If any registration or comparable statement refers to any holder by name or otherwise as the holder of any securities of the Company and if in
such holder’s sole and exclusive judgment, such holder is or might be deemed to be an underwriter or a controlling person of the Company, such holder shall have the right to (i) require the insertion therein of language, in form and
substance satisfactory to such holder and presented to the Company in writing, to the effect that the holding by such holder of such securities is not to be construed as a recommendation by such holder of the investment quality of the Company’s
securities covered thereby and that such holding does not imply that such holder will assist in meeting any future financial requirements of the Company, or (ii) in the event that such reference to such holder by name or otherwise is not
required by the Securities Act or any similar federal statute then in force, require the deletion of the reference to such holder; provided, that with respect to this clause (ii), if requested by the Company, such holder shall furnish to the
Company an opinion of counsel to such effect, which opinion and counsel shall be reasonably satisfactory to the Company. 
 4.2.
Registration Expenses. 
 (a) All (i) expenses incident to the Company’s performance of or compliance with
this Agreement (including, all registration, qualification and filing fees, fees and expenses of compliance with securities or blue sky laws, printing expenses, messenger and delivery expenses, fees and disbursements of custodians, and fees and
disbursements of counsel for the Company and all independent certified public accountants, underwriters (excluding underwriting discounts, selling commissions and transfer taxes applicable to the sale of the Investor Registrable Securities
hereunder, which shall be borne by holders of Investor Registrable Securities covered by the registration statement ) and other Persons retained by the Company (all such expenses being herein called “Registration Expenses”) and
(ii) Selling Expenses will be paid by the Company in respect of each Demand Registration (including any Shelf Offering) and each Piggyback Registration, whether or not it has become effective, including that the Company will pay its internal
expenses (including all salaries and expenses of its officers and employees performing legal or accounting duties), the expense of any annual audit or quarterly review, the expense of any liability insurance and the expenses and fees for listing the
securities to be registered on each securities exchange on which similar securities issued by the Company are then listed. 

(b) In connection with each Demand Registration (including any Shelf Offering) and each Piggyback Registration, whether or not
it has become effective, the Company will pay, and reimburse the holders of Investor Registrable Securities covered by such registration for the payment of, the reasonable fees and disbursements of one counsel selected by Investor and such expenses
shall be considered Registration Expenses hereunder. 

  
 10 

 4.3. Participation in Underwritten Offerings; Suspension of Dispositions.
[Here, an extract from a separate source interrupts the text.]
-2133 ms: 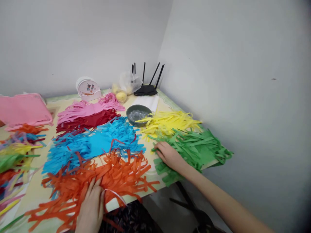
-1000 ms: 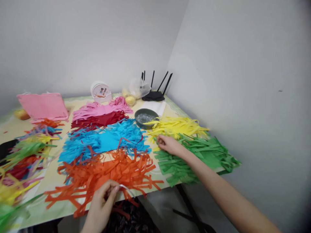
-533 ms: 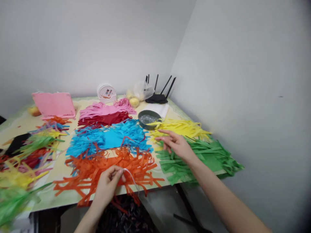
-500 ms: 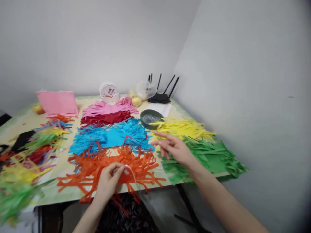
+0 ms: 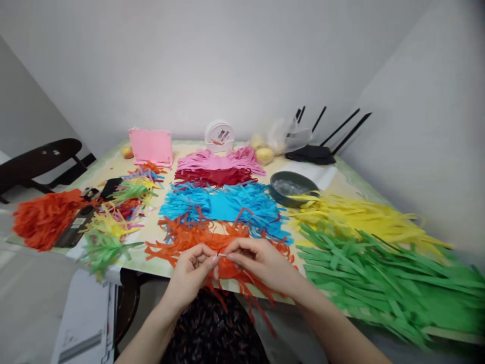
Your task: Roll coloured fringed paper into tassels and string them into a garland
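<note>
**Both hands pinch a pale strip over the orange fringe**

The left hand [image 5: 191, 268] and right hand [image 5: 261, 260] meet fingertip to fingertip at the near edge of the worktop [image 5: 188, 150]. Each grip is closed, thumb against forefinger, on a thin pale strip [image 5: 222, 255]. Little of the strip shows between them, so its length cannot be told. It is held just above the orange fringed paper [image 5: 189, 236], whose loose ends hang over the worktop edge below the hands.

Behind the orange sheet lies the blue fringed paper [image 5: 223, 205], then a dark red one [image 5: 214, 177] and a pink one [image 5: 220, 161]. To the right, the green fringed paper [image 5: 379, 275] spreads near the edge, with the yellow fringed paper [image 5: 364, 215] behind it.

A dark bowl [image 5: 293, 188] stands between the blue and yellow sheets. It holds clear, glinting bits that are too small to make out, and a yellow strip lies across its rim. Further back, a clear plastic bag [image 5: 280, 137] holds round yellow pieces, beside a black router [image 5: 314, 153].

On the left lie mixed coloured tassels [image 5: 117, 212] and an orange bundle [image 5: 45, 217]
</note>
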`<state>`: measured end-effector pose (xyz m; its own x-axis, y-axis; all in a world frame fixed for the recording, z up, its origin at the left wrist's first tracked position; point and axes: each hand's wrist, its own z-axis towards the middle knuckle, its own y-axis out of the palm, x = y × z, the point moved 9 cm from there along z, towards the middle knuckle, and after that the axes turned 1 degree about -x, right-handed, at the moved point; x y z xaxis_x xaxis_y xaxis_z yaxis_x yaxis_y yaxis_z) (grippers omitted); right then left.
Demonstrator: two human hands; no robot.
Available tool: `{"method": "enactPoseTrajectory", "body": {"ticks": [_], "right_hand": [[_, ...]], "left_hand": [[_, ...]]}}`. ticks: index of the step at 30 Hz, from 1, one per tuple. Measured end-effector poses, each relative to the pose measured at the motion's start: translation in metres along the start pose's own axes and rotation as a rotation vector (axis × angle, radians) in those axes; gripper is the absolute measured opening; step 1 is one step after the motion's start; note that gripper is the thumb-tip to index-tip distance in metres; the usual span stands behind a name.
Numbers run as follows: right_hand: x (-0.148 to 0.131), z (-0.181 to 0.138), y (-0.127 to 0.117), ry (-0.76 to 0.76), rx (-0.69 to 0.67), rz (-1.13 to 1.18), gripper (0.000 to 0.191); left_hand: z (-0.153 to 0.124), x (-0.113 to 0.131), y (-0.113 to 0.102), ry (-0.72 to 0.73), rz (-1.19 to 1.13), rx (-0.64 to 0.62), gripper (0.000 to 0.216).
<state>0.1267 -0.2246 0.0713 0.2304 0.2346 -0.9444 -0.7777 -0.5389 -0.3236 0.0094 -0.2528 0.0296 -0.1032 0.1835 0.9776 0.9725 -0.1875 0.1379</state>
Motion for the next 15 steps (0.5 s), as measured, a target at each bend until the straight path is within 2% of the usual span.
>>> {"method": "enactPoseTrajectory", "body": {"ticks": [5,9,12,15], "right_hand": [[-0.022,-0.003,-0.005,-0.154,0.224,-0.335,0.014],[-0.035,-0.008,0.002,-0.289,0.367,-0.473,0.016],[-0.043,-0.011,0.009,-0.382,0.401,-0.553,0.018],[-0.050,-0.015,0.016,-0.466,0.404,-0.644,0.019]], "left_hand": [[-0.005,0.006,-0.007,0.062,0.092,0.047,0.032],[-0.004,-0.004,-0.009,0.030,0.014,0.022,0.032],[-0.003,-0.013,-0.008,-0.023,-0.082,-0.008,0.033],[-0.003,-0.016,-0.010,-0.027,-0.136,0.018,0.034]]}}
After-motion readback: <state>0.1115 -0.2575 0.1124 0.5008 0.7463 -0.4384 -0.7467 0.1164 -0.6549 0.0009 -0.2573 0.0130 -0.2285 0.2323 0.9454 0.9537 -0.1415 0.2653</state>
No Person may
participate in any registration hereunder which is underwritten unless such Person (i) agrees to sell such Person’s securities on the basis provided in any underwriting arrangements approved by the Person or Persons entitled hereunder to
approve such arrangements (including, pursuant to the terms of any over-allotment or “green shoe” option requested by the managing underwriter(s), provided that no holder of Investor Registrable Securities will be required to sell more
than the number of Investor Registrable Securities that such holder has requested the Company to include in any registration), (ii) completes and executes all questionnaires, powers of attorney, indemnities, underwriting agreements and other
documents reasonably required under the terms of such underwriting arrangements and (iii) cooperates with the Company’s reasonable requests in connection with such registration. 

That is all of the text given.